_WHAT YOU HAVE TO DO_
Beginning at the line that contains "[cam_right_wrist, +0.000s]", repeat every line of the listing exactly through the final one.

_COLLECTED MATERIAL_
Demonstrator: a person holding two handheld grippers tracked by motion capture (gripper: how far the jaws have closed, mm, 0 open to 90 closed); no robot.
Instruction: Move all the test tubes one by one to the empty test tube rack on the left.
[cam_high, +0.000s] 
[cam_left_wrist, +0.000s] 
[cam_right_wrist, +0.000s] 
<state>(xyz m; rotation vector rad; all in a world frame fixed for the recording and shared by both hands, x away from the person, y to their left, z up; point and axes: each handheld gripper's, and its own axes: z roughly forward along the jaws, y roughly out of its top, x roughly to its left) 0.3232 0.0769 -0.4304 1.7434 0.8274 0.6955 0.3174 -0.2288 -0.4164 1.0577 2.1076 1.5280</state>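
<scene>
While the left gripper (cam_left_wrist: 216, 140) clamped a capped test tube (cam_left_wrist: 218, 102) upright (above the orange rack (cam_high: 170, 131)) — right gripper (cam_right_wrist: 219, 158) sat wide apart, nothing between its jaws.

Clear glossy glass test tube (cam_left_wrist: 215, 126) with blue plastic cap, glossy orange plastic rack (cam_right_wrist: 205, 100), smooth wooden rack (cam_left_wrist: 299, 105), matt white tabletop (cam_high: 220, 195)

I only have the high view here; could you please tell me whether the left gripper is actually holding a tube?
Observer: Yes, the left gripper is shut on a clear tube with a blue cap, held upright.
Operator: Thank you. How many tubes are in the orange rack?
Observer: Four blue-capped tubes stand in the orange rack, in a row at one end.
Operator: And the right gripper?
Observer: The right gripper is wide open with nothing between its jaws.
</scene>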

_OUTPUT FOR THIS EXERCISE_
[cam_right_wrist, +0.000s] 
<state>(xyz m; rotation vector rad; all in a world frame fixed for the recording and shared by both hands, x away from the person, y to their left, z up; point and axes: each handheld gripper's, and its own axes: z roughly forward along the jaws, y roughly out of its top, x roughly to its left) 0.3232 0.0769 -0.4304 1.7434 0.8274 0.6955 0.3174 -0.2288 -0.4164 1.0577 2.1076 1.5280</state>
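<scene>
While the left gripper (cam_left_wrist: 216, 140) clamped a capped test tube (cam_left_wrist: 218, 102) upright (above the orange rack (cam_high: 170, 131)) — right gripper (cam_right_wrist: 219, 158) sat wide apart, nothing between its jaws.

Clear glossy glass test tube (cam_left_wrist: 215, 126) with blue plastic cap, glossy orange plastic rack (cam_right_wrist: 205, 100), smooth wooden rack (cam_left_wrist: 299, 105), matt white tabletop (cam_high: 220, 195)

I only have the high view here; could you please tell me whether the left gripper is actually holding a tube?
Observer: Yes, the left gripper is shut on a clear tube with a blue cap, held upright.
Operator: Thank you. How many tubes are in the orange rack?
Observer: Four blue-capped tubes stand in the orange rack, in a row at one end.
Operator: And the right gripper?
Observer: The right gripper is wide open with nothing between its jaws.
</scene>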

Nothing remains open in this exercise.